Pauly argues that we are reaching the end of the line:
The jig, however, is nearly up. In 1950, the newly constituted Food and Agriculture Organization (FAO) of the United Nations estimated that, globally, we were catching about 20 million metric tons of fish (cod, mackerel, tuna, etc.) and invertebrates (lobster, squid, clams, etc.). That catch peaked at 90 million tons per year in the late 1980s, and it has been declining ever since. Much like Madoff’s infamous operation, which required a constant influx of new investments to generate “revenue” for past investors, the global fishing-industrial complex has required a constant influx of new stocks to continue operation. Instead of restricting its catches so that fish can reproduce and maintain their populations, the industry has simply fished until a stock is depleted and then moved on to new or deeper waters, and to smaller and stranger fish. And, just as a Ponzi scheme will collapse once the pool of potential investors has been drained, so too will the fishing industry collapse as the oceans are drained of life.

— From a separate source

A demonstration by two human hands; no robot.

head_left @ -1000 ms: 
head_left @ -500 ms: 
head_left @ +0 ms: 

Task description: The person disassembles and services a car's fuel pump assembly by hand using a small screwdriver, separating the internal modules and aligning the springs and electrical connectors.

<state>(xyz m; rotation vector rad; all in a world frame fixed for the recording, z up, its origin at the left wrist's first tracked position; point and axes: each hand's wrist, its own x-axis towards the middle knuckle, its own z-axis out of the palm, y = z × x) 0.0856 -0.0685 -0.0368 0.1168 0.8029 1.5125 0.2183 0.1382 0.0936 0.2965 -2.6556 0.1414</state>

He cites a study published in Science which argued that by 2048, all the world’s commercial fisheries will have collapsed, and will be producing less than 10% of what they were at their peaks.
Sometimes, it is utterly disgusting to see how humans behave. The fishers who are destroying their own future and a resource that could serve human needs indefinitely; the governments that are so happy to be corrupted in exchange for jobs and political support; the general public that is indifferent to the origin of the seafood they eat.
It’s all quite enough to feed the lingering feeling that seems pervasive in the modern world: that the emergence of humanity as Earth’s dominant species has largely been for the worse, and that the world might be better off without us.